If I gut it, I can turn the place into: ~1100sqft 1 bed 1 bath with 15 foot vaulted ceilings in the open concept kitchen/living area, ~1300 sqft 2 bed 1 bath, ~1400sqft 3 bed 1 bath with huge open kitchen/living area, 11ft ceilings. Rates would go up to $2k, $2.2k, $2.5k. (Yes it has 900sqft of free unfinished space I can use) 

This would bump my yearly income up to $80.4k. ARV roughly $800k. Currently valued at $610k and I have 25% equity in it. Renovation would cost $150k-$175k, I can finance that cheaply short-term privately, then refinance and take that cash out. My refinanced mortgage would be $42k/yr, which means $40k/yr cash flow. A mere $7.7k/yr gain over how it is now. A lot of the repairs in that renovation are impending anyways (30yr old furnace and roof) so I'm not sure if I'm talking apples to apples here. I could also condo it after the renovation and keep one unit, but I haven't begun to look at the cost/benefit of that. I'm not too confident in any of these numbers, though.. the ARV, ARV rental rates, cost of renovation... If I'm off by 1% this whole thing could hurt for a few years! But I love the idea of contributing to it and building something I'm proud of, and I expect the neighborhood to continue to increase in value too.

Obviously this is my first rodeo. I'm so torn! I wish I could find clarity in the numbers. What would you guys do? (And if you're in the Boston area with a bit of wisdom, let me buy you lunch and we can discuss!) 

Sell it to me :) 

Every problem you listed I just saw $$ $$ $$ in my pocket. 

What you don't want to do outsource and problem solved. If you have the money to do the renovation - do it. It seems like you have a good investment there. If you think your money can make more return elsewhere then sell, otherwise do the renovation, perhaps join a realestate group from your area and find a recommended good project manager that will do it all for you and you wont have to stress. 

The answer to this question is what is your goal? If you plan on staying in the area for a long time and want to self manage then fix it and live in it. If you don’t want to self manage, hire a property manager. Save your time and money and invest somewhere else.
If I were you I would fix it and then hire a property manager. I hate leaving money on the table. The improvements will increase your cash flow and decrease your headaches. I think that’s a win win.
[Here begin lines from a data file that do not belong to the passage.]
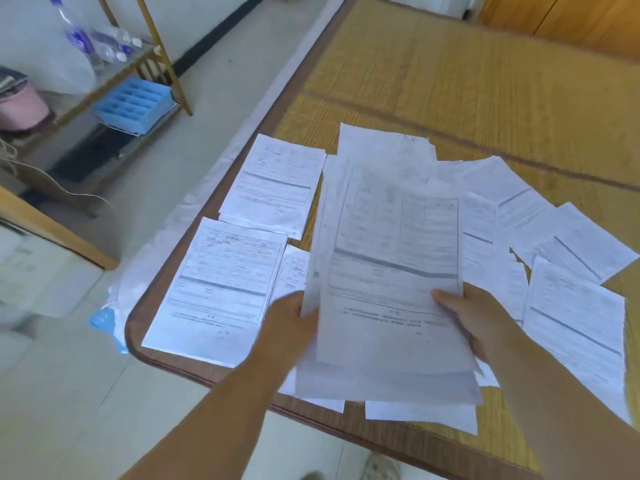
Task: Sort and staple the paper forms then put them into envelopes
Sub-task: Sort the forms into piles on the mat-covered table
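i hold a sheaf of forms (391, 271) at centre frame, my left hand (291, 323) gripping its left edge, my right hand (478, 320) pinching the top sheet. sorted piles (235, 285) lie left, loose sheets (568, 306) right, on the mat-covered desk (450, 81). sorting looks underway; next, i judge, the top sheet needs matching to a pile.

A sheaf of forms (391, 271) is held over the mat (485, 81); two forms (249, 237) are laid at its left, loose sheets (561, 265) spread at its right.
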### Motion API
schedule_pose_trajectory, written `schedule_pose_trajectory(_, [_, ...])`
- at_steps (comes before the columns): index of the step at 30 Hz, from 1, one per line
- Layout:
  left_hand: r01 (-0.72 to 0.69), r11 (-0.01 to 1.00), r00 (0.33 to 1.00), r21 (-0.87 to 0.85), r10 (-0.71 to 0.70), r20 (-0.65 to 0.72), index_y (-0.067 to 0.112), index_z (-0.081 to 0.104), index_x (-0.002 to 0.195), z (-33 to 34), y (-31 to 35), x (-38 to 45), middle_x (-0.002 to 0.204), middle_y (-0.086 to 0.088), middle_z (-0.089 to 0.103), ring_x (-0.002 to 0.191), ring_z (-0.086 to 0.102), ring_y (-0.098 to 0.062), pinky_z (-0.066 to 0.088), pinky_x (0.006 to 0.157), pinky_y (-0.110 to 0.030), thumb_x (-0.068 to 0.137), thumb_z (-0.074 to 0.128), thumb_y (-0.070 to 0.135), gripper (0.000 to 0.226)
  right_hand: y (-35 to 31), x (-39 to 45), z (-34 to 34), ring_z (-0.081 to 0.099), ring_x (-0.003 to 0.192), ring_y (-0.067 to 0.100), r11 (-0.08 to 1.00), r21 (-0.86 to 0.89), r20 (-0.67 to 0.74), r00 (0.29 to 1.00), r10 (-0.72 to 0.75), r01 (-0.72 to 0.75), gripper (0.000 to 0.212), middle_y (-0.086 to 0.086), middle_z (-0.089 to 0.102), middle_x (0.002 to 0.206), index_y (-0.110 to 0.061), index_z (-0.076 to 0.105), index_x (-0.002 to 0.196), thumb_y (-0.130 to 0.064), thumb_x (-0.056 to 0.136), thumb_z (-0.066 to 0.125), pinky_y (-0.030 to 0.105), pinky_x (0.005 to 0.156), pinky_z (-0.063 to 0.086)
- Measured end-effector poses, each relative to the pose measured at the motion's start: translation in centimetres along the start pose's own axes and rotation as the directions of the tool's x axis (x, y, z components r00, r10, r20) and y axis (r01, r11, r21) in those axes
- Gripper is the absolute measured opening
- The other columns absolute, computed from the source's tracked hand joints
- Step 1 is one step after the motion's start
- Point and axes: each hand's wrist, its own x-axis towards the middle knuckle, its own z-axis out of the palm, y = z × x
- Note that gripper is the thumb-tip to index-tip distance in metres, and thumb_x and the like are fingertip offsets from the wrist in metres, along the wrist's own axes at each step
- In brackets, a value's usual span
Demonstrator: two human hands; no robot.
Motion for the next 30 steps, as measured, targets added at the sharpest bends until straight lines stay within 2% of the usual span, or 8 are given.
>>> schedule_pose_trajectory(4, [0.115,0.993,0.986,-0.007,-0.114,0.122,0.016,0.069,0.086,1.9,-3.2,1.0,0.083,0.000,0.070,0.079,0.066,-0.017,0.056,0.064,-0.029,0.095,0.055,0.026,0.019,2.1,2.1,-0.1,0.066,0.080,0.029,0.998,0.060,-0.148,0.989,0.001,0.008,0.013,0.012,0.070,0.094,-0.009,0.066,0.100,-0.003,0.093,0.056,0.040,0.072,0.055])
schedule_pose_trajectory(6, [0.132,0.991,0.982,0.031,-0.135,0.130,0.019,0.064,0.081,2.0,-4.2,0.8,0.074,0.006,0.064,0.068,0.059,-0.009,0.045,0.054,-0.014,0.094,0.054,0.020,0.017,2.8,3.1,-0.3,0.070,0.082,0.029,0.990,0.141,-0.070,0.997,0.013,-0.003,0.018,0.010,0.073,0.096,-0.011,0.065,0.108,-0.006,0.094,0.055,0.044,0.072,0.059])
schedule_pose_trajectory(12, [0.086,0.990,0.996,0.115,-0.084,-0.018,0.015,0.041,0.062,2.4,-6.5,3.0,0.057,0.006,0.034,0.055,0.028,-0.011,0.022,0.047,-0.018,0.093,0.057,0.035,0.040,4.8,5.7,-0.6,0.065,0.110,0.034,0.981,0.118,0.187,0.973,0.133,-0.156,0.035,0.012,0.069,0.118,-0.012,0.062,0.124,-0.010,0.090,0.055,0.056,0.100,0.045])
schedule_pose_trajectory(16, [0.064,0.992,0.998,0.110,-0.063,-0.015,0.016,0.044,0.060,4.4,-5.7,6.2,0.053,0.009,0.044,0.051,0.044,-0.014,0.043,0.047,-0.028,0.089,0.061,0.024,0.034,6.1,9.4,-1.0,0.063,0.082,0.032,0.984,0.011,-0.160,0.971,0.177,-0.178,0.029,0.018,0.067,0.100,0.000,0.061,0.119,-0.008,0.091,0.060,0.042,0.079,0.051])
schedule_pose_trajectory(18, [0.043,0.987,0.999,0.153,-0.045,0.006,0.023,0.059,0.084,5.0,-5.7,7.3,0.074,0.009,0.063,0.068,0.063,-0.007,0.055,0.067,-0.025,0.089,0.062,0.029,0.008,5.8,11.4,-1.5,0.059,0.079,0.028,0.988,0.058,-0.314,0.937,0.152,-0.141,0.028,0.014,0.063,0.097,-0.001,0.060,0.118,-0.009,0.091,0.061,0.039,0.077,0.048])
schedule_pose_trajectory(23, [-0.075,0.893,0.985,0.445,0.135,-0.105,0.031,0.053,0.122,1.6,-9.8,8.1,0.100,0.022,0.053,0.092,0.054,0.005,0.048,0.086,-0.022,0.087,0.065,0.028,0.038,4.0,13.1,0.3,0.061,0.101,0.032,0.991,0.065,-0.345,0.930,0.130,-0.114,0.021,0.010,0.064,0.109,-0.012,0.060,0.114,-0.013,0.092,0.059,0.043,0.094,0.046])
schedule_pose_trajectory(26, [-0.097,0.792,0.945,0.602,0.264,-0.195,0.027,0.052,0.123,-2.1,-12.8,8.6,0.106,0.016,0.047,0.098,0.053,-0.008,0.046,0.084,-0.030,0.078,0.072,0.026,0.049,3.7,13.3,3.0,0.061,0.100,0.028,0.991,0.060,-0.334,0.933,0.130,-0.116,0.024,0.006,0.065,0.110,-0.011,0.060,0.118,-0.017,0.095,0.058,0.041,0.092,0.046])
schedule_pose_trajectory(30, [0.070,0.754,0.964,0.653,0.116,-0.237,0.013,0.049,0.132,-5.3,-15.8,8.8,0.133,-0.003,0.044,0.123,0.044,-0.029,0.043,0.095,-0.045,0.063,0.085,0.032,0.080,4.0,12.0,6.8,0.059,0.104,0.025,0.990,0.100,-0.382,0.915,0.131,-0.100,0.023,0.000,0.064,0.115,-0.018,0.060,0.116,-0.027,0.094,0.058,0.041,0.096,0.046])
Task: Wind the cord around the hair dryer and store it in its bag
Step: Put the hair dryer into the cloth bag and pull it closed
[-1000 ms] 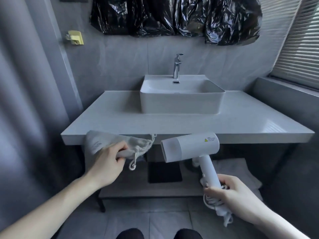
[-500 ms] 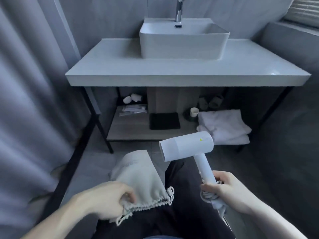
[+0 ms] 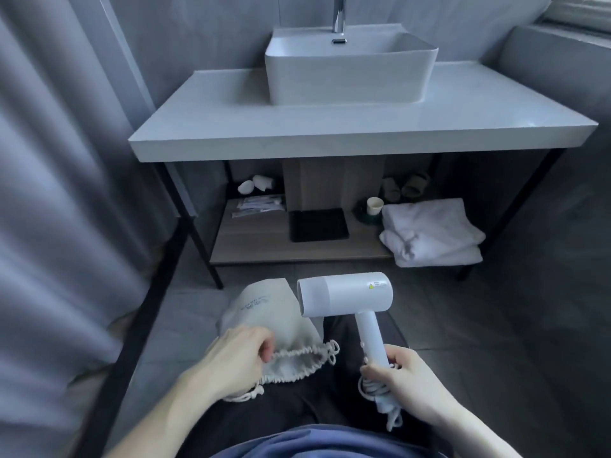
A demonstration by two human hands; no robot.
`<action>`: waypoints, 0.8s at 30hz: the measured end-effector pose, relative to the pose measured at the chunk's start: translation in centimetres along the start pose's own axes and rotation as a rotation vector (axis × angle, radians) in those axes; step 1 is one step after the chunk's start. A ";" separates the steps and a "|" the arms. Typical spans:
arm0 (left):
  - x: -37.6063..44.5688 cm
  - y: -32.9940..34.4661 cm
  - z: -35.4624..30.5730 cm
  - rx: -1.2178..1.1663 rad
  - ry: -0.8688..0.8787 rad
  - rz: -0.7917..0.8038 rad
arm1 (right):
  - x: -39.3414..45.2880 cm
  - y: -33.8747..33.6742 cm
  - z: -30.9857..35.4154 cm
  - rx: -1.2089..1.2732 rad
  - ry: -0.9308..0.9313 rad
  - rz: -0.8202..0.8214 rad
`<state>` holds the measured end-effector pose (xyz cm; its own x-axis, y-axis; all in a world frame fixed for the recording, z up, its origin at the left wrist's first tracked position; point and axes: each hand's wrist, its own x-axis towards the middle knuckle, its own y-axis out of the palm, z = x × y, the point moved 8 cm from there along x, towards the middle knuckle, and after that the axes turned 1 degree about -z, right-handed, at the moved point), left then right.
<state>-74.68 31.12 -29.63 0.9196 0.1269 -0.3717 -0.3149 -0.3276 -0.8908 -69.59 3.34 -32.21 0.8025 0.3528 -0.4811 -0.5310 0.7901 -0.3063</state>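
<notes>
Beige cloth drawstring bag [image 3: 271, 320] lies on our lap, mouth gathered and facing us; we can't see inside it. Our left hand [image 3: 236, 358] pinches the bag's ruffled rim, fingers curled. Our right hand [image 3: 405, 375] grips the white hair dryer [image 3: 347, 297] low on its handle, barrel pointing left, just beside the bag. White cord [image 3: 375, 390] sits bundled at the handle base under that hand, an end dangling. Small yellow warning label on the barrel, grey print on the bag, both unreadable. Beyond: tabletop [image 3: 330, 127] with sink [image 3: 350, 67]; folded towels [image 3: 433, 231] on the lower shelf.
</notes>
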 end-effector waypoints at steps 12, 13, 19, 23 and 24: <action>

@Kavi Where in Hyde park are you? I live in Hyde park. I think it’s a good area and growing in popularity. You might want to consider gutting out one unit at a time because you’d rather get ahead of the fixes than be forced to fix it afterward. (I mean if you’re really saying that things can go at any minute) other than that: property management is definitely the way to when you hate answering to someone. Get a quote from a company. I can recommend some if you’d like?
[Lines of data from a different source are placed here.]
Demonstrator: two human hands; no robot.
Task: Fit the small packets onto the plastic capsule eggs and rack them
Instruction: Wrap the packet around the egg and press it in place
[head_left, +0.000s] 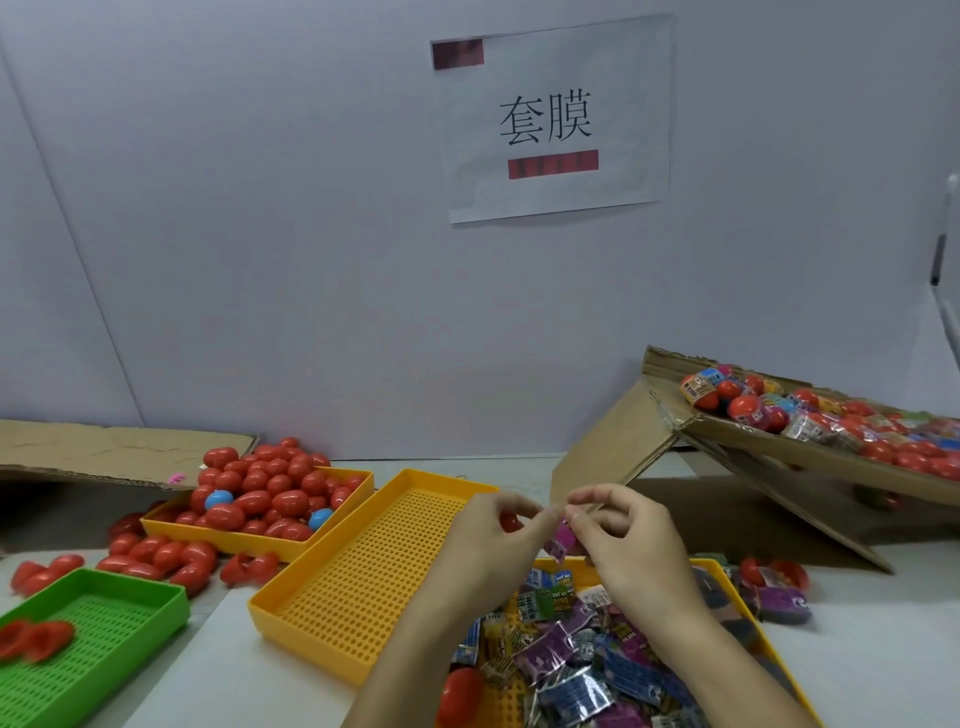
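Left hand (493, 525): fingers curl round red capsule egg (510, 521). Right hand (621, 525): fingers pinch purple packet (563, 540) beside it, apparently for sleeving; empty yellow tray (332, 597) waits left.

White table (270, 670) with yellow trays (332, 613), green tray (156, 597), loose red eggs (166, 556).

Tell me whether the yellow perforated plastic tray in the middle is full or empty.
Empty: the yellow perforated plastic tray shows only its bare holed floor wherever visible; the left hand hides its near right corner.
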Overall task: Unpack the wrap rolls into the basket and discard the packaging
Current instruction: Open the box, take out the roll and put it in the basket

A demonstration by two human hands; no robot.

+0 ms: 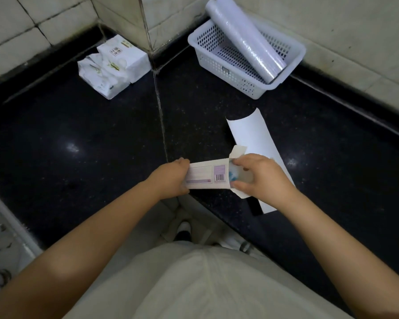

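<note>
I hold a long white carton [207,174] with a barcode over the front edge of the black counter. My left hand [171,178] grips its left end. My right hand [260,176] is closed on the roll end [234,174] that sticks out of the carton's open right end, where the flaps are folded back. A white perforated basket [226,72] stands at the back right, and one wrap roll [244,38] leans in it, its top end above the rim. A curled white sheet of packaging [253,139] lies on the counter under my right hand.
Several white paper-wrapped packs [113,65] sit at the back left against the tiled wall. A tiled pillar corner [129,19] juts out between them and the basket. A small dark object [255,207] lies at the counter edge. A sink rim [7,226] shows at the lower left.
</note>
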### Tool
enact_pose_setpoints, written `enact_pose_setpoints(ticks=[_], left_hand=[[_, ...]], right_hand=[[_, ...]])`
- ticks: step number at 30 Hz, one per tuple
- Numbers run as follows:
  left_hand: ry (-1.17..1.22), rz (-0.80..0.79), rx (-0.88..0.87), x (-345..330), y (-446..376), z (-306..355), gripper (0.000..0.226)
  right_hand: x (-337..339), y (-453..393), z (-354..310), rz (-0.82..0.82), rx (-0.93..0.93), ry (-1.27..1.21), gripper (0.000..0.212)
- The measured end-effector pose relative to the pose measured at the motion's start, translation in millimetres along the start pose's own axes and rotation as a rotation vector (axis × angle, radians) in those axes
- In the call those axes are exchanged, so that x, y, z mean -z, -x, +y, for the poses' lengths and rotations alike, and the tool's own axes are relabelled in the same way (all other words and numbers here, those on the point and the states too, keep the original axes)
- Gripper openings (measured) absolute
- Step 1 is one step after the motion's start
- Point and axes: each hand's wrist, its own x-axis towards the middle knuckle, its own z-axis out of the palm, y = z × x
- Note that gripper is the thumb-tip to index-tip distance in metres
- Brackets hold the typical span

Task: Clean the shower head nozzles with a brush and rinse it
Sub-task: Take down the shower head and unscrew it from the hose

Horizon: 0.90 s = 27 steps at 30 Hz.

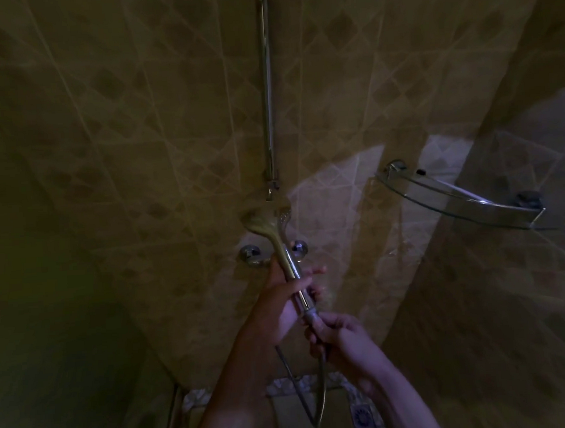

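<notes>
Shower head [263, 222] sat raised in front of the tiled wall [137, 140], just below the foot of the chrome riser pipe [267, 82] and above the mixer valve [270, 251], its handle [293, 276] slanting down toward me. My left hand [282, 308] was wrapped round the middle of that handle, fingers curled over the chrome. My right hand [343, 337] pinched the fitting where the hose [320, 400] joins the handle's lower end, fingers clenched on it. The hose dropped in a loop toward the floor near the drain [363, 414]. I saw no brush anywhere, and in the dim light I could not tell which way the nozzle face pointed.

To do this step well, I judged, I should hold the handle steady with the left grip and turn only with the right, so the hose would not kink or twist. Then I could roll the head until the nozzles faced me before scrubbing. Wet chrome might slip, so a firm hold mattered. A glass corner shelf [465, 199] stood well apart at right.
</notes>
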Motion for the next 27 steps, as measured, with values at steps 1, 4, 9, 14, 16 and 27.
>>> enact_pose_setpoints(ticks=[1,4,9,14,16,27], left_hand=[[0.023,-0.063,0.002,0,1,1,0.066],[0.010,-0.220,-0.013,0,0,2,0.078],[-0.020,-0.176,-0.003,-2,2,-3,0.079],[-0.034,0.070,-0.019,-11,17,-21,0.077],[-0.017,0.131,-0.024,-16,25,-25,0.075],[0.090,0.110,0.032,-29,31,-24,0.043]], right_hand=[[1,2,-1,0.005,-0.003,-0.011,0.014],[3,6,-8,0.008,-0.028,-0.031,0.014],[8,14,-23,-0.050,-0.090,-0.045,0.019],[9,26,-11,0.020,-0.088,-0.053,0.019],[10,31,-4,0.044,-0.068,-0.039,0.019],[9,45,-2,-0.013,-0.051,-0.087,0.014]])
@Alex Jean Baptiste I'm in Fairmount, near the BP gas station! Good to meet you neighbor! Might take you up on that manager recommendation when I figure out what I'm doing. Unfortunately the upgrades I need to do require total vacancy, removal of a chimney, full heating system replacement, removing walls between units, etc. 
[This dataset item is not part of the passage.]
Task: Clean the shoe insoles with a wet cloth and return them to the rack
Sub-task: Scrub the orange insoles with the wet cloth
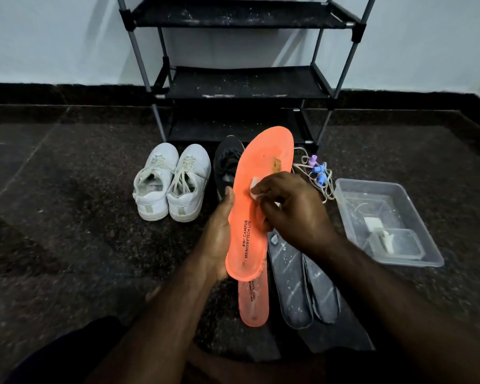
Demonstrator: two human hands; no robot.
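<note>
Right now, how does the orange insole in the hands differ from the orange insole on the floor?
The held orange insole is lifted, gripped by the left hand and wiped with a white cloth by the right hand; the floor orange insole lies flat, untouched. The held one shows a brown stain; the floor one shows white specks. Both carry the same printed branding.

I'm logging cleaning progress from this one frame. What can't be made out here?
Head view only:
- Wet cloth: mostly hidden under the right hand.
- Second orange insole: its front is covered by the held orange insole.
- Black shoe: partly behind that insole.
- White items in the plastic tub: too blurred to identify.
- Rack: top cut off by the frame edge.
</note>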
@Tony Mai I thought my goal was going to own and self manage a few places, but I think that goal may be changing. I didn't realize the degree of hands-on required. I guess renovate and hire a manager could be a good combo. If I hire a manager today and a heating system goes or the roof leaks, well, the manager is still going to have to call me up right? 

It sounds to me like your a tired landlord. Your tired of the headaches but don’t want to sell yet. So based on the three options that fits your goal the best is Number 1. Yes if something does break or need fixing then you will have to talk to property manager. But that’s much less work than you answering every call from tenets and doing an update/rehab project. For number 1 you are betting that “things” don’t break. However, if you already know there’s going to be a lot of deferred maintenance,then it would be wiser to fix the deferred maintenance then hire a property manager so you will get less future headaches. But you will need to put in more work for this step.